Its relatively simple to have Glade open in one window, and monodevelop in another. As long as you reference your glade file from your cs file theres currently no need for an inherent editor.
“/me thinks it’s better to create a new and more useful GUI builder. ”
Just wondering what sort of things you would like to have that Glade doesn’t provide?
Can’t wait for Microsoft to shut this down.
The first enterprise project should do it, just like SCO.
Just waiting for the bullet.
Can’t wait for Microsoft to shut this down.
Let me think:
— mono drives adoption of c# over Java
— mono encourages linux developers to try c# / .Net
— greater potential for .Net adoption by previously linux only developers
— mono does not infringe on any legal restrictions
— mono implements the ECMA c# .Net standard
— there have been linux version of VB for years with no legal problem?
“/me thinks it’s better to create a new and more useful GUI builder. ”
Just wondering what sort of things you would like to have that Glade doesn’t provide?
Can you drag an object to the canvas, double click on that object, write in a bit of code then voila, have a working application in a few minutes? the day you an do that, will be the day that Joe MCSE can deploy Linux/Mono. The unfortunate thing is, that is the benchmark for entry due to the lack of people out there who have not only the skills but the ability to programme.

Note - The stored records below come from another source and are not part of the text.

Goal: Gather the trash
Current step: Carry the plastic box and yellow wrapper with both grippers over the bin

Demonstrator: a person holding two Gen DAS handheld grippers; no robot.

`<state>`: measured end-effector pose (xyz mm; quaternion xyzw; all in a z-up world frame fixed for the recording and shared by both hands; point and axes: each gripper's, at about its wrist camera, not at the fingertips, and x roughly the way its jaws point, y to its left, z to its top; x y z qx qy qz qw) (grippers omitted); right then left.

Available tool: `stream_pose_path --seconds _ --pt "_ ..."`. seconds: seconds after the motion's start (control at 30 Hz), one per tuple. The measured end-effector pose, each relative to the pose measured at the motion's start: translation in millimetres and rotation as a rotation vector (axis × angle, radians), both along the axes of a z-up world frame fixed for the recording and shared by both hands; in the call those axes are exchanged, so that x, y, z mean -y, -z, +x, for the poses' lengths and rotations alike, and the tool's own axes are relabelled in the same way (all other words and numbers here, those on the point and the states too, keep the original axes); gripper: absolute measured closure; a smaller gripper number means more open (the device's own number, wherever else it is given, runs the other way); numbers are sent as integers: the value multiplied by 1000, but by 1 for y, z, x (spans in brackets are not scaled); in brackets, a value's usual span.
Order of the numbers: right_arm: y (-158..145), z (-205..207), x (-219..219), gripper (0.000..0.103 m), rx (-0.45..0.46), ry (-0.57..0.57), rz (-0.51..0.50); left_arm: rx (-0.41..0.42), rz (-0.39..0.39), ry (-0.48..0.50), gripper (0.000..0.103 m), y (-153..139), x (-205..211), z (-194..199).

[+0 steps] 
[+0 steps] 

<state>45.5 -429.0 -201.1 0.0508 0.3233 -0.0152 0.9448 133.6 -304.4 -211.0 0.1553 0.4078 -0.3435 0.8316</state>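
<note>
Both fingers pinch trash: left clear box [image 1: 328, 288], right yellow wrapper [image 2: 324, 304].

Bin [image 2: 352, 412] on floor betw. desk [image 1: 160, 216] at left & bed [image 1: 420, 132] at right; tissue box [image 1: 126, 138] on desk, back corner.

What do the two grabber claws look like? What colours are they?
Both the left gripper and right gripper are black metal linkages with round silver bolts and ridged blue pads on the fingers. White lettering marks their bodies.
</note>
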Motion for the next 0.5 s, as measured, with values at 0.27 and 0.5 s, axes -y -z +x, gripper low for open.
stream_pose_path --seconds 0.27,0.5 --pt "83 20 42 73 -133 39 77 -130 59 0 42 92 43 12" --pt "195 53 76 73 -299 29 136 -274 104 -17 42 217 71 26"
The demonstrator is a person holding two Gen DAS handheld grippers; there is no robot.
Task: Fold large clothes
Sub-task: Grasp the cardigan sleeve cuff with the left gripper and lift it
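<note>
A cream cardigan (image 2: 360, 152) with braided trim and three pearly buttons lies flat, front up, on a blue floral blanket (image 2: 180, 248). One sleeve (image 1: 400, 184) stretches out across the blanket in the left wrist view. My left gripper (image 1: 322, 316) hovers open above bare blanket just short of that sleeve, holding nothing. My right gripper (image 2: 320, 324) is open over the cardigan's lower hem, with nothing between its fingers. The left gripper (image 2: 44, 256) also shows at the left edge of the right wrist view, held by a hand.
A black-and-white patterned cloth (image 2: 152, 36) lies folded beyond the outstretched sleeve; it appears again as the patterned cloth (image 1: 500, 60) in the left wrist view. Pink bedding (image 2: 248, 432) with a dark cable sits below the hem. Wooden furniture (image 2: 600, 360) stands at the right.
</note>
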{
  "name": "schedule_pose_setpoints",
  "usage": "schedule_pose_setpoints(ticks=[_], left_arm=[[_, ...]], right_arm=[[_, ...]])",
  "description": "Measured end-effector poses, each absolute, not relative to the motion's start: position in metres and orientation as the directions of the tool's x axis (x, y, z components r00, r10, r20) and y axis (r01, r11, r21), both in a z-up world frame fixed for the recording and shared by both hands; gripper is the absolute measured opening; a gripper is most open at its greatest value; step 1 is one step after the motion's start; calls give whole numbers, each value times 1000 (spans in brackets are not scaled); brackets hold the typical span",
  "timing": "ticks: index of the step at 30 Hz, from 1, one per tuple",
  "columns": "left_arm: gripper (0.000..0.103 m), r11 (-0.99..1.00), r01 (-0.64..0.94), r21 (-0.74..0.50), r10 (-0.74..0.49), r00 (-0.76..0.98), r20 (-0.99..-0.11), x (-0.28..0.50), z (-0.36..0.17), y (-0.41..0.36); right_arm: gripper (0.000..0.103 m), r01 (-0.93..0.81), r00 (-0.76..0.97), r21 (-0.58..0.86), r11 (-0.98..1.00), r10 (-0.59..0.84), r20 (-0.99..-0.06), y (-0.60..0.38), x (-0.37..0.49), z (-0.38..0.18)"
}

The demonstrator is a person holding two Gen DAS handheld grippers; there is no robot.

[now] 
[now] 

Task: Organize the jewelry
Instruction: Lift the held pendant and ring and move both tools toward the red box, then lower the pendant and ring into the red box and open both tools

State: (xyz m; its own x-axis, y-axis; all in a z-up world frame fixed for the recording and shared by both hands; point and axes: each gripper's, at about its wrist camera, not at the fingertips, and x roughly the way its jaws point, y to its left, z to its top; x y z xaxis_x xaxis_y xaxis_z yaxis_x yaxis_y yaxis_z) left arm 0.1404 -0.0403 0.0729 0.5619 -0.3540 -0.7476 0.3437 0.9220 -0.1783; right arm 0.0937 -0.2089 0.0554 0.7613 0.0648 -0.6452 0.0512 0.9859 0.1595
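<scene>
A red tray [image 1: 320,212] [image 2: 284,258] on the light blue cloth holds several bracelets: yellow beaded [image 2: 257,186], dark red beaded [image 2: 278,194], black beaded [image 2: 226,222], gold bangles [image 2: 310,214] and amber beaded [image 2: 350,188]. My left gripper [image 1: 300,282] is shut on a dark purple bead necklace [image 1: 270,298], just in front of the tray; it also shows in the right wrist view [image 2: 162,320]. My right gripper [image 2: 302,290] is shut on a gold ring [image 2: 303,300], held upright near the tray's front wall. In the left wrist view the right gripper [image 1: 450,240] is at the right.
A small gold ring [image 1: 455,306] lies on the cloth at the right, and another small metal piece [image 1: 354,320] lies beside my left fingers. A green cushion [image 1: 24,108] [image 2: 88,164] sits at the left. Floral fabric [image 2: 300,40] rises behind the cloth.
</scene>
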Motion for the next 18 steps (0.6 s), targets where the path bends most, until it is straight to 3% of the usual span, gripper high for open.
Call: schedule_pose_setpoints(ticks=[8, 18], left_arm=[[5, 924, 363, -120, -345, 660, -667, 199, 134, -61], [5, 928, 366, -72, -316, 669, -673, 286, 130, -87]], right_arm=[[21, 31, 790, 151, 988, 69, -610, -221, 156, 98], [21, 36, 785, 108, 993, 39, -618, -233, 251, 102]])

In a perfect world, no one would use VB, people would use Java, they would deploy it and we’d be in a better place, a place where the operating system is meaningless and the focus is on developing and customising software to suite a task. The fact is, the world isn’t perfect, people are lazy and managers are clueless to the realities of what sucks in terms of long term maintainability of code.
The big drawback for me is that they will *always* be behind the implementation and probably significantly so. .NET is coming up to a 2 version on Mono isn’t even at 1 yet.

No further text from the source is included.